Juan fue hijo único. El niño creció solitario en la mansión, edificio siniestro que, tras la muerte de los progenitores, se puso en alquiler. El conde se instaló en Vic. El caserón fue sucesivamente prostíbulo rural, reservorio de la mafia kosovar y al fin Colegio Mayor de la orden mercedaria descalza, para alumnas de Magisterio de Vich. El conde de Vilacetrú visitaba a menudo el antiguo hogar, ya que en las cláusulas del contrato constaba el derecho a la inspección ocular.
El conde nunca se doblegó ante la servitud del trabajo y desarrolló varias aficiones, que practicaba de modo caprichoso y ligero. Consideraba que el esfuerzo es signo de debilidad moral y mal funcionamiento del sistema linfático, tal como dice Arnau de Vilanova, el médico del Jiloca. Lector ocioso de los tratados medievales, el conde también practicaba el onanismo cada jueves al amanecer y tomaba semen de toro mezclado con miel, arándanos y bergamota los domingos por la tarde. Entre sus distracciones estaba la meteorología, y se dedicaba a predecir nubarrones, tormentas o sequías por el método de la observación de la vida animal: contemplaba durante largas horas los quehaceres de los chinches de su colchón, y dibujaba patrones del vuelo del arna de la col, (Mamestra brassicae). Predijo una sequía y acertó.

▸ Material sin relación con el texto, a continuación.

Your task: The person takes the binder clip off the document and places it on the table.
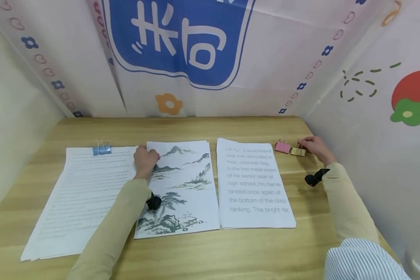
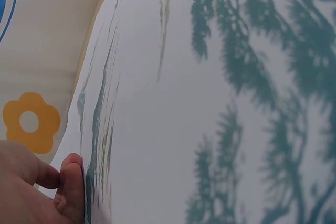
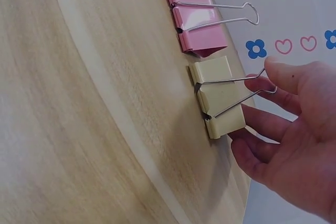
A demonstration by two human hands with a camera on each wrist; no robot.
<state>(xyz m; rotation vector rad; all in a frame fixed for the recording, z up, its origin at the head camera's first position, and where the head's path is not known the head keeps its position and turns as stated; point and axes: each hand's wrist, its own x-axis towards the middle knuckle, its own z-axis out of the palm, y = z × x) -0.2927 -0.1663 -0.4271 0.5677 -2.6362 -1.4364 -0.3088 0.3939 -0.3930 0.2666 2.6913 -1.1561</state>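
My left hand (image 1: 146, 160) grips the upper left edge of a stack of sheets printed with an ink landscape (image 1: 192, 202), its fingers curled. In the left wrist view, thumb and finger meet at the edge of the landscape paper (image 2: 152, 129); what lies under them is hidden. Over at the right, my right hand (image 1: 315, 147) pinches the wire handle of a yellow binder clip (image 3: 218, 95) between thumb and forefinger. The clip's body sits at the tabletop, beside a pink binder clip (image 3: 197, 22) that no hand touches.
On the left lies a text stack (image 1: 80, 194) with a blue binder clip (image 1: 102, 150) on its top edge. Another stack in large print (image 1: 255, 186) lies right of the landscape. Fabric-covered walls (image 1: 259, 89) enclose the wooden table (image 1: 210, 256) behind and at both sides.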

La vida del conde parecía transcurrir en la placidez del tedio aristocrático hasta que las habladurías promovidas por el republicanismo y la envidia le acusaron de ser el responsable de la desaparición de dos alumnas del Colegio Mayor. El conde cambió su residencia de Vic por una posesión de su bisabuelo en Sant Ferriol d’Entremón, creyendo que la distancia apaciguaría los ánimos. Y los ánimos se apaciguaron, pero el subinspector Alegre decidió vigilarle de modo discreto. Alegre, perspicaz e incisivo, descubrió que en Sant Ferriol el conde frecuentaba a la viuda Matabosch y, mediante una argucia, consiguió que ella le contara los entresijos de la relación con el aristócrata.
La señora declaró al policía que, tras encamarse una mañana con el conde en estado ebrio, este le dijo que había descubierto un antiguo ritual contra la sequía, y que lo había practicado. Se trataba de sacrificar a una chica virgen para verter su sangre en un arroyo de aguas puras. Fueron sus palabras en el lecho de la viuda: «Me costó mucho encontrar ambas cosas: no todas las señoritas del Colegio Mayor son lo que parecen, y en estas comarcas porcinas no hay arroyos limpios de purines. Tuve que hacerlo dos veces, pero aquí tienes el resultado, y toda Cataluña debería agradecer mi acción benéfica, el único esfuerzo que he hecho en mi vida: ahora llueve».
El subinspector Alegre ordenó la detención del conde y dos agentes acudieron a Sant Ferriol. Cuando llegaron allí encontraron que la chusma rodeaba el domicilio de Juan de Voltregà para impedir la acción policial, enarbolando banderas y antorchas, y profiriendo gritos agrícolas y nacionalistas. El propio párroco de la localidad estaba entre la multitud, pidiendo la bendición papal para el conde por haberles traído esa lluvia que solo llovía sobre tierra catalana. Los agentes dieron media vuelta. Fueron procesados por cobardía y destinados a Fernando Poo como castigo.
Pocas semanas más tarde, el padre de una de las niñas desaparecidas se presentó en Sant Ferriol disfrazado de Embajador de la Santa Sede. Cuando dio con Juan de Voltregà le clavó un azadón en la cabeza calva. En el mismo instante cayó una lluvia torrencial sobre la población que se llevó a varias granjas porcinas río abajo. Eso sucedió un 7 de junio y, por este motivo, una plaza del pueblo lleva el nombre de «Plaça del 7 de Juny», para conmemorar la muerte de los cerdos y la pérdida pecuniaria de los ganaderos comarcales.